### Task details
A single number is expected: the count of lines in the records below that contain "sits".

### Study material
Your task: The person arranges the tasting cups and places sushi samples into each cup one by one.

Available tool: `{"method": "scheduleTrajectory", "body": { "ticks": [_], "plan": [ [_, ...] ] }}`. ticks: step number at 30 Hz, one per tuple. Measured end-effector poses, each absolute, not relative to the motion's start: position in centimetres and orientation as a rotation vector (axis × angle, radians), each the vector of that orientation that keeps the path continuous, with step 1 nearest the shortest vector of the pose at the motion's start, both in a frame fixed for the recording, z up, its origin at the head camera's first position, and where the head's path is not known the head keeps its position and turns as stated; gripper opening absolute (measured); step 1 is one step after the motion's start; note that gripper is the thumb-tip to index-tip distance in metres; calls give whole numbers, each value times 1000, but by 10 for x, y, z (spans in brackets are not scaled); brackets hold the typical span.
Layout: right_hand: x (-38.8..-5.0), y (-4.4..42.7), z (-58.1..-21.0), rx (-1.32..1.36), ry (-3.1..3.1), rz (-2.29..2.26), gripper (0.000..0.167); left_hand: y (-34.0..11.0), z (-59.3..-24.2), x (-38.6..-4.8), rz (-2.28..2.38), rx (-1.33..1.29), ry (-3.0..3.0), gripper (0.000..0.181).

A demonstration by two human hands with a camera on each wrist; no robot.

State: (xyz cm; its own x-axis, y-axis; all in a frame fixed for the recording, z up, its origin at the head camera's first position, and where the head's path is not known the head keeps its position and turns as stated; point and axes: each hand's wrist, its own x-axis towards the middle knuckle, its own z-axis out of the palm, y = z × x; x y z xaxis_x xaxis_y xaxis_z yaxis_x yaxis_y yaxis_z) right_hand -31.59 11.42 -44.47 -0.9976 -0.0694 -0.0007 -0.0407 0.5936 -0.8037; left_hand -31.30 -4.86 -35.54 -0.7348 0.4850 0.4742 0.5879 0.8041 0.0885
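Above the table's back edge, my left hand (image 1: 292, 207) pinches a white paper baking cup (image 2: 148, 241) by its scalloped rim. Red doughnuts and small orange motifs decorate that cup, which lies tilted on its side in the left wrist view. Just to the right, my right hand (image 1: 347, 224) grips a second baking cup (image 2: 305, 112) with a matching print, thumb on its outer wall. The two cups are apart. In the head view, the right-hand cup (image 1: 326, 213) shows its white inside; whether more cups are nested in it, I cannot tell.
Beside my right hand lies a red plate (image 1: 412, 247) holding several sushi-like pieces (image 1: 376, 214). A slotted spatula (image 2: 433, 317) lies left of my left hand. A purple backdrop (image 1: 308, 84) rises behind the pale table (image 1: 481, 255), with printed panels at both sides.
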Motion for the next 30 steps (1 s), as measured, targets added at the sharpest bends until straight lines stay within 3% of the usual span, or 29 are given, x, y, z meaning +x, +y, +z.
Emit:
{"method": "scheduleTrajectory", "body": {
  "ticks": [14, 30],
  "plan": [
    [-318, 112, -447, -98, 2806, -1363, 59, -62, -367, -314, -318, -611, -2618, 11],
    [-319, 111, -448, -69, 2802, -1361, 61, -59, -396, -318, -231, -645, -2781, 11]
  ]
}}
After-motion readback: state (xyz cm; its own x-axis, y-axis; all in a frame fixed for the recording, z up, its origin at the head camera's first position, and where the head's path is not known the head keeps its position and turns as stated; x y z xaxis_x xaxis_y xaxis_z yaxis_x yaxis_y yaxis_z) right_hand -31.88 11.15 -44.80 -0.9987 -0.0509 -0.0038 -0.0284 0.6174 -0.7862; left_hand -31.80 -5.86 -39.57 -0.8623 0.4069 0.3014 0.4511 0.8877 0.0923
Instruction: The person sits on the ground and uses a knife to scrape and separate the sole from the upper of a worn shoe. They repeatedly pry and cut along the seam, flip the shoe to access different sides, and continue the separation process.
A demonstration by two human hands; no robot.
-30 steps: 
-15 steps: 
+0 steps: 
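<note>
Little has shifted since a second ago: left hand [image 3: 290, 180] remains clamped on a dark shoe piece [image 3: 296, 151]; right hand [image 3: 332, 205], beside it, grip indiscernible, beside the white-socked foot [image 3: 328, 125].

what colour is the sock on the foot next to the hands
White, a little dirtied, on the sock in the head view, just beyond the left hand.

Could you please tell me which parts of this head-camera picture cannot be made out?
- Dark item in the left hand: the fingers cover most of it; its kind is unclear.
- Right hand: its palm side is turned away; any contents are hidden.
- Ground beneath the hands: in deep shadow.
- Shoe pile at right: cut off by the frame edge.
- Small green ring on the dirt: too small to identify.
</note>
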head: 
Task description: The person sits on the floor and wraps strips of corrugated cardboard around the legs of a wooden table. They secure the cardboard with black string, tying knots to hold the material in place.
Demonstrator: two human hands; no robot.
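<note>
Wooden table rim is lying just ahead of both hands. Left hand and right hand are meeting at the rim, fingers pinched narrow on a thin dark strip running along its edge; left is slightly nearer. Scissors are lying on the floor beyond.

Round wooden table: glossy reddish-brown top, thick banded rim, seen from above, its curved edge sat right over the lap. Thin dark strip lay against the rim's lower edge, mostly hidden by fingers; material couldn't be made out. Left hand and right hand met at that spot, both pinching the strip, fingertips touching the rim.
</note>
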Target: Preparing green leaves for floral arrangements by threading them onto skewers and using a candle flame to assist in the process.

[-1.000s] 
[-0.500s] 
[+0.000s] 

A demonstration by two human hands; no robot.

### Solution below
2